• **YOUR TASK**
Look through the data below and return each line where "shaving" appears.

• **SOURCE DATA**
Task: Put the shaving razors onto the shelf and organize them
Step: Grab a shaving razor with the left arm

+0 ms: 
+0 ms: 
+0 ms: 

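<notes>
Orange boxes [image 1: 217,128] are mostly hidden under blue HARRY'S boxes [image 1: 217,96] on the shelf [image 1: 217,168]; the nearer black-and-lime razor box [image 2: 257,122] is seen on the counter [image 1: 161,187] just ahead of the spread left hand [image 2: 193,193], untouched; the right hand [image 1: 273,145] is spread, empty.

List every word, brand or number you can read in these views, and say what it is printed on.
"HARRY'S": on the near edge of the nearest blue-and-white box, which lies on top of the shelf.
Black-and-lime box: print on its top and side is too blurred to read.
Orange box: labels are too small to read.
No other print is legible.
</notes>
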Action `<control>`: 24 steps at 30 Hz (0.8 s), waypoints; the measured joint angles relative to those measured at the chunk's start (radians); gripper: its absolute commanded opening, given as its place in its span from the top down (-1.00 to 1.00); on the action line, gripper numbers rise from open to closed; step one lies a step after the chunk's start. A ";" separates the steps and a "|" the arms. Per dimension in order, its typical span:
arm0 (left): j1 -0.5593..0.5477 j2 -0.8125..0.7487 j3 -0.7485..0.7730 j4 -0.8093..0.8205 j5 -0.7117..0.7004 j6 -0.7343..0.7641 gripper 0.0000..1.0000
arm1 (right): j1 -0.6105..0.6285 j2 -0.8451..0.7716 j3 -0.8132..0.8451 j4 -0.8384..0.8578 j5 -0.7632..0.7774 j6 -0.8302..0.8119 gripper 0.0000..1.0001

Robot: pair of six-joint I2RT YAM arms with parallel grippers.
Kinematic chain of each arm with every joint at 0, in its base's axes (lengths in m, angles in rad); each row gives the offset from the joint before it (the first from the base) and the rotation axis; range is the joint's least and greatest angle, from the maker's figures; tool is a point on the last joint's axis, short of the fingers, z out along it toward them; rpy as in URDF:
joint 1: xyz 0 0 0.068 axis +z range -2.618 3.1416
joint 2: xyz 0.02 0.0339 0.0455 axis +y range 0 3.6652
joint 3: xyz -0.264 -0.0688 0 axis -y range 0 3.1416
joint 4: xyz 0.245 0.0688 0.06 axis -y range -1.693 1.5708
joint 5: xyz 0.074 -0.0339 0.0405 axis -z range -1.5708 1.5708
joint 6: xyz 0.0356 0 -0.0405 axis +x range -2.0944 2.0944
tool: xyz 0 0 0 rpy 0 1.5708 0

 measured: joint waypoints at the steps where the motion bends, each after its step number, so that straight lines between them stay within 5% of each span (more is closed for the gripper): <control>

• **RESULT BELOW**
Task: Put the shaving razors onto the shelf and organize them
Step: Grab a shaving razor with the left arm

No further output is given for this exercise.